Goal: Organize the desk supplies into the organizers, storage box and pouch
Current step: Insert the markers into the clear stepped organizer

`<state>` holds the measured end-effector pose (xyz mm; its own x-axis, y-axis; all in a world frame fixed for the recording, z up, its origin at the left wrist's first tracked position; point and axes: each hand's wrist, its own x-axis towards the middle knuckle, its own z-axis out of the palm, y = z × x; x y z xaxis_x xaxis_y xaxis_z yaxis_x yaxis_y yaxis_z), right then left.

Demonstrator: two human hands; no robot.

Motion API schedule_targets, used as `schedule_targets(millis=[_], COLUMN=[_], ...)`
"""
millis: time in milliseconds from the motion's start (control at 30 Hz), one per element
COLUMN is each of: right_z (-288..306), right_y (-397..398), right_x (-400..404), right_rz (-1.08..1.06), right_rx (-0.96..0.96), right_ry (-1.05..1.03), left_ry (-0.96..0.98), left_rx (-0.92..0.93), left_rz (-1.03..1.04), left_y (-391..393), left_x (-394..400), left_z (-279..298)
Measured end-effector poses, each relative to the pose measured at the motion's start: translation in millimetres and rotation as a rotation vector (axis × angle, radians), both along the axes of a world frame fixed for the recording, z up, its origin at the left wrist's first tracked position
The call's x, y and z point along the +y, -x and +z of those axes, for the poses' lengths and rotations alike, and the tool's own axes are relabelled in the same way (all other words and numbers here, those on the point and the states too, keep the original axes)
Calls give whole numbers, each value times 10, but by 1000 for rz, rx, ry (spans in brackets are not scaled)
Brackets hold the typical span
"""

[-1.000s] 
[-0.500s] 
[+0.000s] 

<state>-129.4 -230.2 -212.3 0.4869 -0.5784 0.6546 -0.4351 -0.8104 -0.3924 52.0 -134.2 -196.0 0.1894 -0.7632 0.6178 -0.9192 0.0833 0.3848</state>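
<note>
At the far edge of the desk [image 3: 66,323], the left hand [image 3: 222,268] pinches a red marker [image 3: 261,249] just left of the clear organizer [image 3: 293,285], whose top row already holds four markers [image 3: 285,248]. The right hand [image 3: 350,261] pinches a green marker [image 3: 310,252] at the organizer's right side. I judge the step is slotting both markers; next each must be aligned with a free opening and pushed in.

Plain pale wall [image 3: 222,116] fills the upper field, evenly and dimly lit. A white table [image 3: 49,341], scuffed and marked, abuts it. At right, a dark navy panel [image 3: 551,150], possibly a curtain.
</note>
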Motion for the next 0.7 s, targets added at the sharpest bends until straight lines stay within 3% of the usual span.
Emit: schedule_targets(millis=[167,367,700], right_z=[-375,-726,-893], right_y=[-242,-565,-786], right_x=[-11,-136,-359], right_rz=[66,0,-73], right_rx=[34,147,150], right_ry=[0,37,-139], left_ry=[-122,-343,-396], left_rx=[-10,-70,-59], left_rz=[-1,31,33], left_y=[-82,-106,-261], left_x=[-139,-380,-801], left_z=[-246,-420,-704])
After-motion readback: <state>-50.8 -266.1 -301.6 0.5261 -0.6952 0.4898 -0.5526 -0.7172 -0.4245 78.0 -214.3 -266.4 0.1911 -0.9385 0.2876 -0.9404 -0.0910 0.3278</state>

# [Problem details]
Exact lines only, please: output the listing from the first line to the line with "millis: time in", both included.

# [Exercise output]
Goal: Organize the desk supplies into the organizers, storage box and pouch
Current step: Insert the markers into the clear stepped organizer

`<state>` holds the measured end-effector pose (xyz mm; its own x-axis, y-axis; all in a world frame fixed for the recording, z up, its origin at the left wrist's first tracked position; point and axes: each hand's wrist, its own x-axis towards the middle knuckle, its own z-axis out of the palm, y = z × x; x y z xaxis_x xaxis_y xaxis_z yaxis_x yaxis_y yaxis_z), right then left.

Demonstrator: two human hands; no robot.

Motion API schedule_targets, used as `schedule_targets(millis=[_], COLUMN=[_], ...)`
"""
millis: time in milliseconds from the motion's start (control at 30 Hz), one per element

This completes the answer to the exercise.